--- PROVIDED DATA ---
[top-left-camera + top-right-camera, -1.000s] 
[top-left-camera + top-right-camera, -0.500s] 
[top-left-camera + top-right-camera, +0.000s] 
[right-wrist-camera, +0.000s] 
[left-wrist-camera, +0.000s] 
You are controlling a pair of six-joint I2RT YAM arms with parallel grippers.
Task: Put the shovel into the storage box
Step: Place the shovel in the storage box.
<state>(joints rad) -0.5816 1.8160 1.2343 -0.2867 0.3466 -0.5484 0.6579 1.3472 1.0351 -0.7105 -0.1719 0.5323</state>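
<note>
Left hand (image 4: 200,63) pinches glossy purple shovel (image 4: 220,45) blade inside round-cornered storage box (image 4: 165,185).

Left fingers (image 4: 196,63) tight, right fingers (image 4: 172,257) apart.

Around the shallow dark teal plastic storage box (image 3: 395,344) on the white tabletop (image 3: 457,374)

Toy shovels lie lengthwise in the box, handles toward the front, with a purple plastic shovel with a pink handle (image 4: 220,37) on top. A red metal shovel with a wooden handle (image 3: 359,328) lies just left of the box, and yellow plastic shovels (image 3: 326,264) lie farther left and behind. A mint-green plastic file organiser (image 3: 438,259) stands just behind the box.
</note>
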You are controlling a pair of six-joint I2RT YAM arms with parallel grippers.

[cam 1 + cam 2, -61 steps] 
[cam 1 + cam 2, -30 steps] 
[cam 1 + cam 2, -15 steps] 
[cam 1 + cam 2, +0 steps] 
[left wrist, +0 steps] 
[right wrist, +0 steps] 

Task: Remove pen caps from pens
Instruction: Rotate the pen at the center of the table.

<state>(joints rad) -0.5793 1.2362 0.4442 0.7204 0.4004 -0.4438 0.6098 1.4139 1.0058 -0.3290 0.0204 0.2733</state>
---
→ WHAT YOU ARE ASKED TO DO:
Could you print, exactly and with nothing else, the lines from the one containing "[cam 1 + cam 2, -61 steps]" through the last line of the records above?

→ TASK SOLUTION:
[cam 1 + cam 2, -61 steps] 
[cam 1 + cam 2, -30 steps] 
[cam 1 + cam 2, -15 steps] 
[cam 1 + cam 2, +0 steps] 
[left wrist, +0 steps] 
[right wrist, +0 steps] 

Task: Remove pen caps from pens
Instruction: Rotate the pen at the center of the table.

<state>(joints rad) -0.5793 1.2362 0.4442 0.7204 0.4004 -0.4438 0.6098 1.4139 1.0058 -0.3290 0.0204 0.2733</state>

The exercise requires no further output.